**What the task requires:**
Every entry must be set down exactly in the answer; no pictures should appear.

⁂

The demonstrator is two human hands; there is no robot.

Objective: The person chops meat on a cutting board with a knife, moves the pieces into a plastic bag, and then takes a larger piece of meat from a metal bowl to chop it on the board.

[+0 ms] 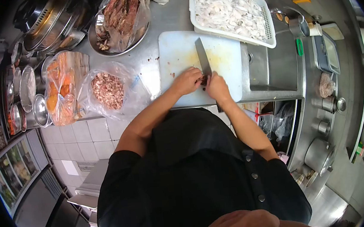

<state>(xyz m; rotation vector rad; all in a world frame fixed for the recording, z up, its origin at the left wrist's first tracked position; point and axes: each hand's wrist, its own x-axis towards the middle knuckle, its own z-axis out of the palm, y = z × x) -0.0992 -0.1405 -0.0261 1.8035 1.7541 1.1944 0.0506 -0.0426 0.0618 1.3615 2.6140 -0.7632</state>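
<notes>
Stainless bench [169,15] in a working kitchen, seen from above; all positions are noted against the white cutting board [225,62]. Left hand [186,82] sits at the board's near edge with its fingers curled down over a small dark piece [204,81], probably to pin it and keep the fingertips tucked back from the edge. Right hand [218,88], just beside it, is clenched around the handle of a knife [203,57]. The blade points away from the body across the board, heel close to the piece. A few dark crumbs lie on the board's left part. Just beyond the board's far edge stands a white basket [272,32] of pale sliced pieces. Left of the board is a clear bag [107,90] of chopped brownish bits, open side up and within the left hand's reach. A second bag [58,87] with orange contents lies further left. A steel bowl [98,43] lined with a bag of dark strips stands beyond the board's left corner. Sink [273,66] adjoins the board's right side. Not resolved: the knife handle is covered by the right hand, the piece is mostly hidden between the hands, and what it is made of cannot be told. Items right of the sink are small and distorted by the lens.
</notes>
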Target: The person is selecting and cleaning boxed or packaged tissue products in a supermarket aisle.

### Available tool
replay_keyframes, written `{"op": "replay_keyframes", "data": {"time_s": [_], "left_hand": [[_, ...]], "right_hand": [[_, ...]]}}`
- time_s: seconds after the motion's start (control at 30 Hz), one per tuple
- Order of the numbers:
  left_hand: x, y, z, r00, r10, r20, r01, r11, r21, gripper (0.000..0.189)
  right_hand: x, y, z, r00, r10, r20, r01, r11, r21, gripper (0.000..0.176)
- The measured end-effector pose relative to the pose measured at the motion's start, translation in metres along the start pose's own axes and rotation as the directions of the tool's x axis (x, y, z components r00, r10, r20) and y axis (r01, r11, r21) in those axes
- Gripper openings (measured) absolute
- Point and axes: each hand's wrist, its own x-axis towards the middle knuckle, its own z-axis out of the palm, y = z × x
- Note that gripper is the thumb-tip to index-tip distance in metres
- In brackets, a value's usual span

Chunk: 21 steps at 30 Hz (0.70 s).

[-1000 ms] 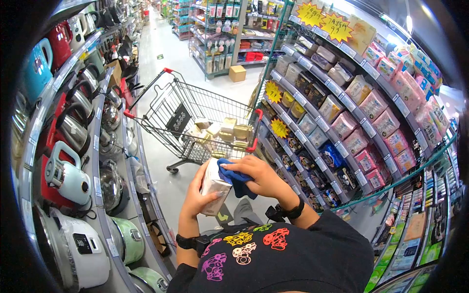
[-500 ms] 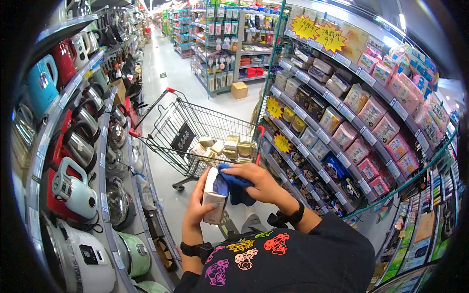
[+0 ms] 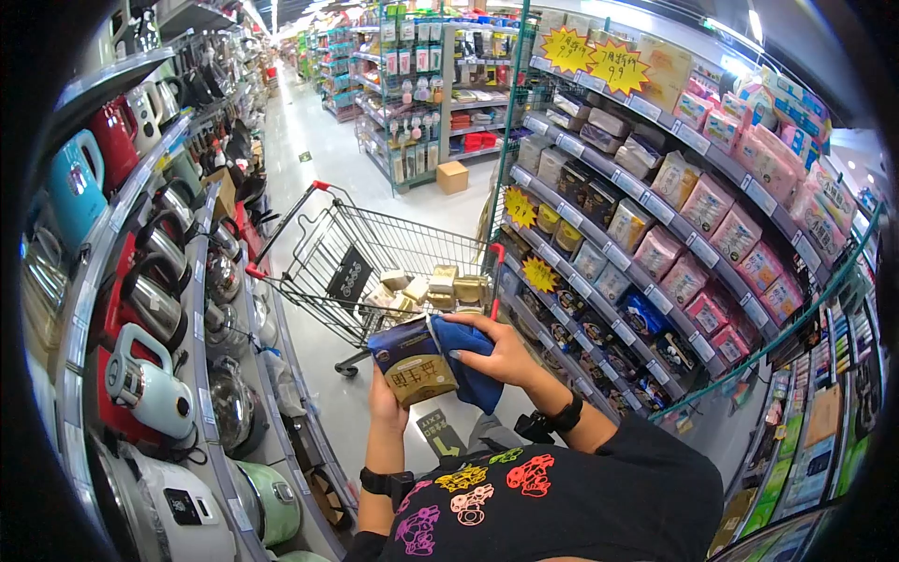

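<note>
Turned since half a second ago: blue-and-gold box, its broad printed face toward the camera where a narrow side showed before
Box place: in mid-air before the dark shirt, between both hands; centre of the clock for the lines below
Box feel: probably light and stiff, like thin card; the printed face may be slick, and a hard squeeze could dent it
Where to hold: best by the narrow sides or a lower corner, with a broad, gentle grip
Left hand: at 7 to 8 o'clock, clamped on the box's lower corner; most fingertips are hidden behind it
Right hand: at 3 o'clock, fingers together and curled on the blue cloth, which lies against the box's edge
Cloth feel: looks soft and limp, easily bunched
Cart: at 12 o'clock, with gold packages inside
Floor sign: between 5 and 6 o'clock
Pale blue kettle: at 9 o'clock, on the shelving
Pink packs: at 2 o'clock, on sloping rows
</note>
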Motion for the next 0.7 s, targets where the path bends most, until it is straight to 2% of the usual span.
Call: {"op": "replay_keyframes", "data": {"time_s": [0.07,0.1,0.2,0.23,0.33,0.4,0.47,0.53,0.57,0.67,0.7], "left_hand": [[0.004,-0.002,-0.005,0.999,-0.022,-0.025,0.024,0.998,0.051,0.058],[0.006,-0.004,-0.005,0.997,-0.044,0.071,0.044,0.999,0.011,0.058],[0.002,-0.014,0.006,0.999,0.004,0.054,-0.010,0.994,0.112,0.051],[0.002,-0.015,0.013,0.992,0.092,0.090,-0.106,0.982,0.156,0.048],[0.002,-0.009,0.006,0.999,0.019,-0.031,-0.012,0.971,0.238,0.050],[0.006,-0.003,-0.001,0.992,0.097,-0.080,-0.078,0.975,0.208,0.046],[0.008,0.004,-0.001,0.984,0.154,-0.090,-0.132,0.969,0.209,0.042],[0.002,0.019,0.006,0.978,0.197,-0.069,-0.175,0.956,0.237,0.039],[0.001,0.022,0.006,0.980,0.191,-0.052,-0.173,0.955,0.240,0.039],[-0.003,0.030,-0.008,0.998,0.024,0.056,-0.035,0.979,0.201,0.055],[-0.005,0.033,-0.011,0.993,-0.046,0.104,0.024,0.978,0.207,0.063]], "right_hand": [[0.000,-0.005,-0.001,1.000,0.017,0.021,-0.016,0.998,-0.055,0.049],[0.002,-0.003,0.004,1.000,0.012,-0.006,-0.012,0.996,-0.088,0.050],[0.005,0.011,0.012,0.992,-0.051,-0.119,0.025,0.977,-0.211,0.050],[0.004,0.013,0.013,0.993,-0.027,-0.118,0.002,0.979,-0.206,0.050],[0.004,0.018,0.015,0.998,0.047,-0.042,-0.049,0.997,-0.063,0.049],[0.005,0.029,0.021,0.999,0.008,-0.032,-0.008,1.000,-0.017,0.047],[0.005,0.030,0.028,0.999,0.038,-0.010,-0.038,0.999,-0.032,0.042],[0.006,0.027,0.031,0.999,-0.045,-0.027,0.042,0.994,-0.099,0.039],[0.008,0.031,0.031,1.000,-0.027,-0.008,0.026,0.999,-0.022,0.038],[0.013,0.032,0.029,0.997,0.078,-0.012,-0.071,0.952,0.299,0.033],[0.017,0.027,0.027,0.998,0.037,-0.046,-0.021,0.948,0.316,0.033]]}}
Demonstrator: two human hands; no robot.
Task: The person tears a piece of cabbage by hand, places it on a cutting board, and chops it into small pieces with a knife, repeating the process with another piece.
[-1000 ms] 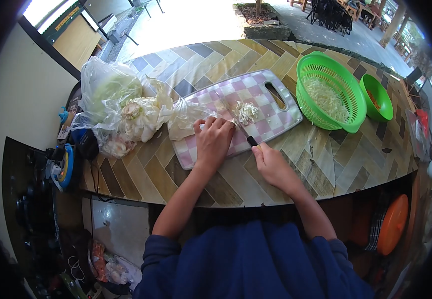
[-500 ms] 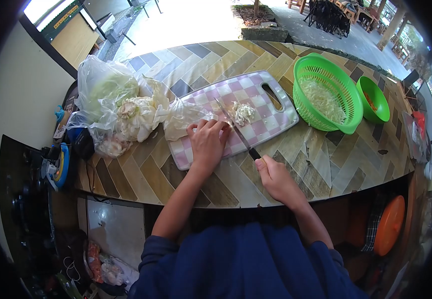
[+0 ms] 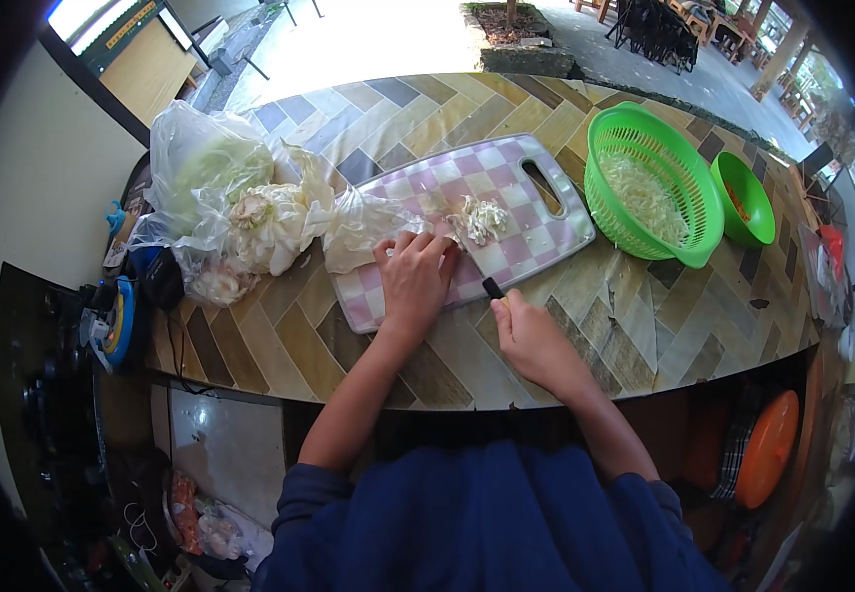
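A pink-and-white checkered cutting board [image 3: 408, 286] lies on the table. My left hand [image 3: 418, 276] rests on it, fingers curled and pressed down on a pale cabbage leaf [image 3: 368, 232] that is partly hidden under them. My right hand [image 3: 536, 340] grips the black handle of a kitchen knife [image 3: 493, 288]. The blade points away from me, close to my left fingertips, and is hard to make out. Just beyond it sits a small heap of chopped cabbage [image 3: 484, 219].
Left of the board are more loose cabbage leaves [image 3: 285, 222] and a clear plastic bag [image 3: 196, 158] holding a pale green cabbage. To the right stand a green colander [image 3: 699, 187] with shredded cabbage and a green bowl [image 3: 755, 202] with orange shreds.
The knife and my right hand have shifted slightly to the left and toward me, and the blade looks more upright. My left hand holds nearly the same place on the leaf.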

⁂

**Task solution:**
The demonstrator is two human hands; there is no robot.

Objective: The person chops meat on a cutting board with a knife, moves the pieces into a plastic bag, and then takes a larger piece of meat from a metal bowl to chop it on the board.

[+0 ms] 

<state>(xyz m; rotation vector rad; all in a world frame fixed for the recording, z up, its origin at the left wrist's first tracked position; point and axes: each hand's wrist, its own x-axis towards the middle knuckle, its own z-axis out of the palm, y = z × x) -0.0992 -0.1405 -0.0261 1.8035 1.7541 1.1944 0.0506 -0.0426 0.0618 1.3615 2.6140 -0.7632</state>
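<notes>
Stainless bench [169,15] in a working kitchen, seen from above; all positions are noted against the white cutting board [225,62]. Left hand [186,82] sits at the board's near edge with its fingers curled down over a small dark piece [204,81], probably to pin it and keep the fingertips tucked back from the edge. Right hand [218,88], just beside it, is clenched around the handle of a knife [203,57]. The blade points away from the body across the board, heel close to the piece. A few dark crumbs lie on the board's left part. Just beyond the board's far edge stands a white basket [272,32] of pale sliced pieces. Left of the board is a clear bag [107,90] of chopped brownish bits, open side up and within the left hand's reach. A second bag [58,87] with orange contents lies further left. A steel bowl [98,43] lined with a bag of dark strips stands beyond the board's left corner. Sink [273,66] adjoins the board's right side. Not resolved: the knife handle is covered by the right hand, the piece is mostly hidden between the hands, and what it is made of cannot be told. Items right of the sink are small and distorted by the lens.
</notes>
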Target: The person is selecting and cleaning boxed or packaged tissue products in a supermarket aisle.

### Available tool
replay_keyframes, written `{"op": "replay_keyframes", "data": {"time_s": [_], "left_hand": [[_, ...]], "right_hand": [[_, ...]]}}`
- time_s: seconds after the motion's start (control at 30 Hz), one per tuple
- Order of the numbers:
  left_hand: x, y, z, r00, r10, r20, r01, r11, r21, gripper (0.000..0.189)
  right_hand: x, y, z, r00, r10, r20, r01, r11, r21, gripper (0.000..0.176)
- The measured end-effector pose relative to the pose measured at the motion's start, translation in metres along the start pose's own axes and rotation as the directions of the tool's x axis (x, y, z components r00, r10, r20) and y axis (r01, r11, r21) in those axes
- Gripper openings (measured) absolute
- Point and axes: each hand's wrist, its own x-axis towards the middle knuckle, its own z-axis out of the palm, y = z × x
- Note that gripper is the thumb-tip to index-tip distance in metres
- In brackets, a value's usual span

Chunk: 21 steps at 30 Hz (0.70 s).

[-1000 ms] 
[-500 ms] 
[+0 ms] 

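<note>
Turned since half a second ago: blue-and-gold box, its broad printed face toward the camera where a narrow side showed before
Box place: in mid-air before the dark shirt, between both hands; centre of the clock for the lines below
Box feel: probably light and stiff, like thin card; the printed face may be slick, and a hard squeeze could dent it
Where to hold: best by the narrow sides or a lower corner, with a broad, gentle grip
Left hand: at 7 to 8 o'clock, clamped on the box's lower corner; most fingertips are hidden behind it
Right hand: at 3 o'clock, fingers together and curled on the blue cloth, which lies against the box's edge
Cloth feel: looks soft and limp, easily bunched
Cart: at 12 o'clock, with gold packages inside
Floor sign: between 5 and 6 o'clock
Pale blue kettle: at 9 o'clock, on the shelving
Pink packs: at 2 o'clock, on sloping rows
</note>
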Motion for the next 0.7 s, targets where the path bends most, until it is straight to 2% of the usual span.
Call: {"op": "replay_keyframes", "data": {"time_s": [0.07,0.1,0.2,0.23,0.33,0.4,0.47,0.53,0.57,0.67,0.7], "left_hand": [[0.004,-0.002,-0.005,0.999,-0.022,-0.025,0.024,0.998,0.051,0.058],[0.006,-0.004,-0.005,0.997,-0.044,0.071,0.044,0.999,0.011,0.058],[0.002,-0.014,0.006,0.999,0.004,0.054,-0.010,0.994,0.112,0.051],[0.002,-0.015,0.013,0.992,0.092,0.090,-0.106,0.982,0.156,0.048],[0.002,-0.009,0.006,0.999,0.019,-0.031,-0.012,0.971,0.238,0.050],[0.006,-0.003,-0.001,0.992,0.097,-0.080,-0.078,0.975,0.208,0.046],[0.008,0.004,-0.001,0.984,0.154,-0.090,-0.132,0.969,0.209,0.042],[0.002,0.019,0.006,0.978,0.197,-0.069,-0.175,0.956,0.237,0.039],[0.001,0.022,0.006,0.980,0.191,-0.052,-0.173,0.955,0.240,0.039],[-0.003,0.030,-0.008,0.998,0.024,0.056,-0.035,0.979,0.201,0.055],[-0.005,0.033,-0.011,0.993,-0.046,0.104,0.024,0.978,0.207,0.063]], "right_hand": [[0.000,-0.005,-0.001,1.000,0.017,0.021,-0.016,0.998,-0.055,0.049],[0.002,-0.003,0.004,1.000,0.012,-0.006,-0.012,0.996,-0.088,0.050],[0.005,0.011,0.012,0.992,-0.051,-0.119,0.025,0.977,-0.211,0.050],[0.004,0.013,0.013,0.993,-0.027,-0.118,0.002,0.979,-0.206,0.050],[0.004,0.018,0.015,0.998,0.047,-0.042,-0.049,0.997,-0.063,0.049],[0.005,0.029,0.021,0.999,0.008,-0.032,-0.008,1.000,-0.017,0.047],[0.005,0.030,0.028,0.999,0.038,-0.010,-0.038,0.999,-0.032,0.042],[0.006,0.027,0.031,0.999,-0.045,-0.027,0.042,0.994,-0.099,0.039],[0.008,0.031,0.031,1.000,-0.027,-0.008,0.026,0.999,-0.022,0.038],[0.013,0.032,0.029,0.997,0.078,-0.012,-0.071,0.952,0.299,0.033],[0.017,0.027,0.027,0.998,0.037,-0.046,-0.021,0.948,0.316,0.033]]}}
Demonstrator: two human hands; no robot.
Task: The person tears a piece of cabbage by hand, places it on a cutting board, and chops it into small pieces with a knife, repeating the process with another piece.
[-1000 ms] 
[-500 ms] 
[+0 ms] 
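A pink-and-white checkered cutting board [image 3: 408, 286] lies on the table. My left hand [image 3: 418, 276] rests on it, fingers curled and pressed down on a pale cabbage leaf [image 3: 368, 232] that is partly hidden under them. My right hand [image 3: 536, 340] grips the black handle of a kitchen knife [image 3: 493, 288]. The blade points away from me, close to my left fingertips, and is hard to make out. Just beyond it sits a small heap of chopped cabbage [image 3: 484, 219].
Left of the board are more loose cabbage leaves [image 3: 285, 222] and a clear plastic bag [image 3: 196, 158] holding a pale green cabbage. To the right stand a green colander [image 3: 699, 187] with shredded cabbage and a green bowl [image 3: 755, 202] with orange shreds.
The knife and my right hand have shifted slightly to the left and toward me, and the blade looks more upright. My left hand holds nearly the same place on the leaf.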

The output is now complete.